• What you need to do:
Reproduce the listing verbatim through the line with "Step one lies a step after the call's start".
Dataset entries section start
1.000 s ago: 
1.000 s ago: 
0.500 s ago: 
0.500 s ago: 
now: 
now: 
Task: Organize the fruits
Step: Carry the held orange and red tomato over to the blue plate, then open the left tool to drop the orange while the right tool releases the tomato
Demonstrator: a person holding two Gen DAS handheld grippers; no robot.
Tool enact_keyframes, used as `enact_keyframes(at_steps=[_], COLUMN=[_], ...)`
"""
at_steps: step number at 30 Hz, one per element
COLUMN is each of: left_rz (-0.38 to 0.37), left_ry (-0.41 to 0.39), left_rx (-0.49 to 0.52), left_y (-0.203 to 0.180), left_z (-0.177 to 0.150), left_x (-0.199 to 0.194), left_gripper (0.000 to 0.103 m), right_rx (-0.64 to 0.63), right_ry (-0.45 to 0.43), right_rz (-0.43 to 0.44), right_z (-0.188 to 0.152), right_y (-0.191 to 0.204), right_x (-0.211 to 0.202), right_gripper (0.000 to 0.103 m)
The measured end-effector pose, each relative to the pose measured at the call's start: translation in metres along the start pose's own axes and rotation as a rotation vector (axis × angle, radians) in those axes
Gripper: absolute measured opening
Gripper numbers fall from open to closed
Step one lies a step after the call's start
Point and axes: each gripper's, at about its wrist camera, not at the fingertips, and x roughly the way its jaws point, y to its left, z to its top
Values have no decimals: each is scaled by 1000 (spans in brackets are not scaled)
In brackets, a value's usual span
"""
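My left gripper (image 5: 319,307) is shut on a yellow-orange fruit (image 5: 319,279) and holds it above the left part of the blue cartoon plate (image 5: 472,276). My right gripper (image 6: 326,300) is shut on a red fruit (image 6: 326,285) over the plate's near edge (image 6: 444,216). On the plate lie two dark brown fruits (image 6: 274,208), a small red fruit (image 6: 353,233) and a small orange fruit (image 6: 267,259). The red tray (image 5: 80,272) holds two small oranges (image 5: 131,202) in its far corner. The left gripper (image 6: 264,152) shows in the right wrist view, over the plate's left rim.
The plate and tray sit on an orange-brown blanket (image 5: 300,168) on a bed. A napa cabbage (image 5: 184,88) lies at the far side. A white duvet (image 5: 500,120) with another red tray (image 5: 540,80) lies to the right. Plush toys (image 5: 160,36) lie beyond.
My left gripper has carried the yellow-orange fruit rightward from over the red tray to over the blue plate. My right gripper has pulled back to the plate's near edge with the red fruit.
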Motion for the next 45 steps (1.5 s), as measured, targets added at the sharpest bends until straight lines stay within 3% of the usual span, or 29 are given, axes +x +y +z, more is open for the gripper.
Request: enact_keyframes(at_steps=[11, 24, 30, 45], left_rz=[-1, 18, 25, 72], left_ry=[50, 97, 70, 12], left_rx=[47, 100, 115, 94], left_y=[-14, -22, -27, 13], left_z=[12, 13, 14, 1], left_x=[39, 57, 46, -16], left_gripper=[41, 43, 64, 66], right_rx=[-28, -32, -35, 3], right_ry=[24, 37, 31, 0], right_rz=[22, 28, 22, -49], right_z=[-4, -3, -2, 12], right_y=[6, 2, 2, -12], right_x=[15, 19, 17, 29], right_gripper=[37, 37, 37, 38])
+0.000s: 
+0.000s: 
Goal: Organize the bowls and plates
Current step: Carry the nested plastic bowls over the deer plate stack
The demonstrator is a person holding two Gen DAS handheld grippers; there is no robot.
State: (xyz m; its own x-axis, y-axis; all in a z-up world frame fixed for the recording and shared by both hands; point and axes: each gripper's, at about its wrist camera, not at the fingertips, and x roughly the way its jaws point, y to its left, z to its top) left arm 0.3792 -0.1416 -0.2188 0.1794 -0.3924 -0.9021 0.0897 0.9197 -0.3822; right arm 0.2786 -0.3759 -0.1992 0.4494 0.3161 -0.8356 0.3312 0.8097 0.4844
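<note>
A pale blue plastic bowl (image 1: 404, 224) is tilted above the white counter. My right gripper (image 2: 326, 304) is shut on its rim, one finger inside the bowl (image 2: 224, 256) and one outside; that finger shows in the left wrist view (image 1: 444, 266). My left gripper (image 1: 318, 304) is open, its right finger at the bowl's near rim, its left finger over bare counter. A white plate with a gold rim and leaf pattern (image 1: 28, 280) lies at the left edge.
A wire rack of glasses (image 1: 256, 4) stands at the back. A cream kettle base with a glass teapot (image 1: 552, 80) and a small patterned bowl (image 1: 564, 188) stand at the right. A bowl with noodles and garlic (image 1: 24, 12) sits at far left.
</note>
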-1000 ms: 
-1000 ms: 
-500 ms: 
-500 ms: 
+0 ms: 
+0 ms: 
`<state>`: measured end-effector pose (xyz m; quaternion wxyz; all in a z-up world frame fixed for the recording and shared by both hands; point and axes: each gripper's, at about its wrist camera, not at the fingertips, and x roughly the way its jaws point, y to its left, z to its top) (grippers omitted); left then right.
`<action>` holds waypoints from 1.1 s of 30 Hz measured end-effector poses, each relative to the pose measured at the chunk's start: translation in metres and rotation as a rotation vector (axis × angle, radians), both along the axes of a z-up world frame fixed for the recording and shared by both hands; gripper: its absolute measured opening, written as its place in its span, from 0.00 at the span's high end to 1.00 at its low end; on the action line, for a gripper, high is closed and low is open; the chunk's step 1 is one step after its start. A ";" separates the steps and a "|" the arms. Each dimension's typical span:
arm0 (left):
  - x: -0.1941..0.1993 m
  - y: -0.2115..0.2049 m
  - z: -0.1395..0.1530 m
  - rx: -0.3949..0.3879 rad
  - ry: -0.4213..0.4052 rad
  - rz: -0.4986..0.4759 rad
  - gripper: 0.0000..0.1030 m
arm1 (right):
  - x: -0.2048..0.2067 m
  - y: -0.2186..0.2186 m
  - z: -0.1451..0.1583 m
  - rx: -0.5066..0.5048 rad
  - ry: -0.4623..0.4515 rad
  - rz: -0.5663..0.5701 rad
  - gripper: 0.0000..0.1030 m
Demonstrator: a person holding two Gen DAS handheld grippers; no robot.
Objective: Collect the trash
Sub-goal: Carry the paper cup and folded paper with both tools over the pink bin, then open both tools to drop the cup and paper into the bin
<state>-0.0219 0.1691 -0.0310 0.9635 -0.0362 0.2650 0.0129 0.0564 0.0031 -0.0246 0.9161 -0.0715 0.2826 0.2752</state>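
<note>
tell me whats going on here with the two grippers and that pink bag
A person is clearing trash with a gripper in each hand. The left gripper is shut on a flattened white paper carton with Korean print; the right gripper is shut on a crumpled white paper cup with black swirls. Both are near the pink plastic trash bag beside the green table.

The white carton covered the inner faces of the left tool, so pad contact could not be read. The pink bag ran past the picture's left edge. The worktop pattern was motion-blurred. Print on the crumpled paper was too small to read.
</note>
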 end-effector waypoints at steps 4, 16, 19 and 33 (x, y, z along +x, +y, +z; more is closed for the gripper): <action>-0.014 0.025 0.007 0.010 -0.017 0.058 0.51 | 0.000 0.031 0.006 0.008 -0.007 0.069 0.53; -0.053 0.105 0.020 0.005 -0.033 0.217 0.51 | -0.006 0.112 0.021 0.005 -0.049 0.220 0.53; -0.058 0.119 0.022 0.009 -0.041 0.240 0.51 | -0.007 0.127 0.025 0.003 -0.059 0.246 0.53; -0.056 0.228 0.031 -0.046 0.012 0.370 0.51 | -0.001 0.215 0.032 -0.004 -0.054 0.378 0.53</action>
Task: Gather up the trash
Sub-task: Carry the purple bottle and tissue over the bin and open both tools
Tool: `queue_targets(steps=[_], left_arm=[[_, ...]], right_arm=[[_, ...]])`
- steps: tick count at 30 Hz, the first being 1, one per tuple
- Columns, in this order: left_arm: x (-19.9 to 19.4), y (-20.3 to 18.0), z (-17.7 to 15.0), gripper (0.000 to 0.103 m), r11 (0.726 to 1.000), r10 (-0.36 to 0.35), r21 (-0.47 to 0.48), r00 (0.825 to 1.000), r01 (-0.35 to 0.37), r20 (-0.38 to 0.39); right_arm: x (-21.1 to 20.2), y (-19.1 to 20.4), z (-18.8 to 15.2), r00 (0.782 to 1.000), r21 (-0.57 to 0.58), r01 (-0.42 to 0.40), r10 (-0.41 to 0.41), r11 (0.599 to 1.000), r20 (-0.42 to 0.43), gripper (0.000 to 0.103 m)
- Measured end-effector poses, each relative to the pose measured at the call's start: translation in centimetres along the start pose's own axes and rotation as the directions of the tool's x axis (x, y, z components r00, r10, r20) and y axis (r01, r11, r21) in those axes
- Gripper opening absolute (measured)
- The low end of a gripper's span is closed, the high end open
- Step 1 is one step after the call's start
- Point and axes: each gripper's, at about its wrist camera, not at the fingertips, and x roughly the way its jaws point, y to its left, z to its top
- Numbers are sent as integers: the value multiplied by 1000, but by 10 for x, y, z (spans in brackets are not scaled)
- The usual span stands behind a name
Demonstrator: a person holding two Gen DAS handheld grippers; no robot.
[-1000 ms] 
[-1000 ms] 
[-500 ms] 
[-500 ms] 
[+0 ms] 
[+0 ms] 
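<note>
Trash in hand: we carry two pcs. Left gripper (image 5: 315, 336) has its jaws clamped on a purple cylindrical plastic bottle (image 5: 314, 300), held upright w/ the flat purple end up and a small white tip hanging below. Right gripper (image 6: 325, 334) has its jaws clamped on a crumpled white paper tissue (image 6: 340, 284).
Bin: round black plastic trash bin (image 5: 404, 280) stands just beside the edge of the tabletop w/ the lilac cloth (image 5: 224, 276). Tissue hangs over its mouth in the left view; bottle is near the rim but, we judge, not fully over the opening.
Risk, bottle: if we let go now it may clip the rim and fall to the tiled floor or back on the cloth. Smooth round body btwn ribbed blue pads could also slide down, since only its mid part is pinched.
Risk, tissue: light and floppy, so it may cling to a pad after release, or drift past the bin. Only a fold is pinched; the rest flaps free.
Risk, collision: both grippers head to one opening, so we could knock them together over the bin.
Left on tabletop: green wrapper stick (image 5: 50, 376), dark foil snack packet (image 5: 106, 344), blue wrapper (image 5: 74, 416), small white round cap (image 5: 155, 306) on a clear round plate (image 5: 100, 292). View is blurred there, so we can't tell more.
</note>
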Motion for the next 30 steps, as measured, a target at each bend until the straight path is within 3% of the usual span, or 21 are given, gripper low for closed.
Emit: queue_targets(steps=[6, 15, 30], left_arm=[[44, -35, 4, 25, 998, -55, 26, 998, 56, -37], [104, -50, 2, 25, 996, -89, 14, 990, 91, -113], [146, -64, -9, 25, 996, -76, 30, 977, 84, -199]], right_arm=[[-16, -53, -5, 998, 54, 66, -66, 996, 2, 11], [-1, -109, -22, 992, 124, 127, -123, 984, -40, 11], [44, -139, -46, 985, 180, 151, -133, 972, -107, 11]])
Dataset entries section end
• Your solution:
1.000 s ago: 
1.000 s ago: 
0.500 s ago: 
0.500 s ago: 
now: 
now: 
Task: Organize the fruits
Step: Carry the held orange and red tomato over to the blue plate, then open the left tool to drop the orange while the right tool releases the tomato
Demonstrator: a person holding two Gen DAS handheld grippers; no robot.
Tool enact_keyframes, used as `enact_keyframes(at_steps=[_], COLUMN=[_], ...)`
"""
at_steps: step number at 30 Hz, one per element
COLUMN is each of: left_rz (-0.38 to 0.37), left_ry (-0.41 to 0.39), left_rx (-0.49 to 0.52), left_y (-0.203 to 0.180), left_z (-0.177 to 0.150), left_x (-0.199 to 0.194), left_gripper (0.000 to 0.103 m), right_rx (-0.64 to 0.63), right_ry (-0.45 to 0.43), right_rz (-0.43 to 0.44), right_z (-0.188 to 0.152), right_y (-0.191 to 0.204), right_x (-0.211 to 0.202), right_gripper (0.000 to 0.103 m)
The measured end-effector pose, each relative to the pose measured at the call's start: translation in metres along the start pose's own axes and rotation as a rotation vector (axis × angle, radians) in those axes
Gripper: absolute measured opening
Gripper numbers fall from open to closed
Step one lies a step after the call's start

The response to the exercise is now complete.